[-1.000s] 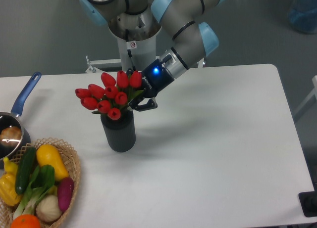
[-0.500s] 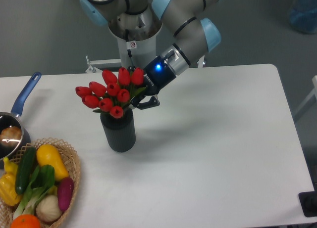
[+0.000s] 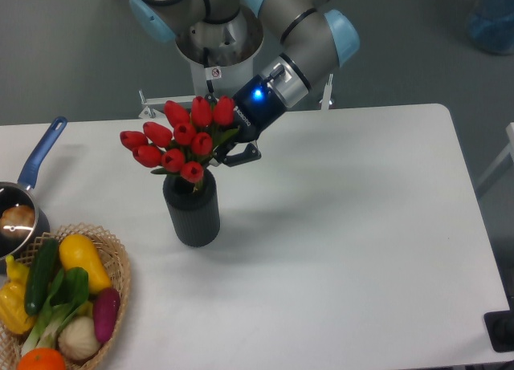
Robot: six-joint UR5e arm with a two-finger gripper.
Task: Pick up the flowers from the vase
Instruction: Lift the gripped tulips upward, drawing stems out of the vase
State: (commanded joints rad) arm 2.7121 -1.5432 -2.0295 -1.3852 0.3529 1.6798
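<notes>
Comparing with the view a second earlier, the gripper (image 3: 227, 152) had risen, its fingers pinching the flowers (image 3: 178, 143) at the right of the bunch. The flowers had lifted with it, and their stems now just cleared the rim of the vase (image 3: 192, 210). Extraction appeared nearly complete; the vase had stayed upright on the table (image 3: 361, 225).

White table (image 3: 361, 225), dark ribbed vase (image 3: 192, 213), wicker basket (image 3: 120, 266) of vegetables, blue-handled saucepan (image 3: 24, 197)

Nine tulip buds (image 3: 178, 136); one vase (image 3: 192, 213); one basket (image 3: 120, 267).
</notes>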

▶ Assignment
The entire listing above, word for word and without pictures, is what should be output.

▶ Task solution
[-1.000s] 
[-0.500s] 
[+0.000s] 
Robot: six-joint UR5e arm with a two-finger gripper.
Task: Pick up the flowers from the vase
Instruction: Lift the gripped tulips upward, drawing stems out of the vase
State: (commanded joints rad) arm 2.7121 -1.5432 -2.0295 -1.3852 0.3529 1.6798
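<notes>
Comparing with the view a second earlier, the gripper (image 3: 227, 152) had risen, its fingers pinching the flowers (image 3: 178, 143) at the right of the bunch. The flowers had lifted with it, and their stems now just cleared the rim of the vase (image 3: 192, 210). Extraction appeared nearly complete; the vase had stayed upright on the table (image 3: 361, 225).

White table (image 3: 361, 225), dark ribbed vase (image 3: 192, 213), wicker basket (image 3: 120, 266) of vegetables, blue-handled saucepan (image 3: 24, 197)

Nine tulip buds (image 3: 178, 136); one vase (image 3: 192, 213); one basket (image 3: 120, 267).
</notes>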

This answer requires nothing more.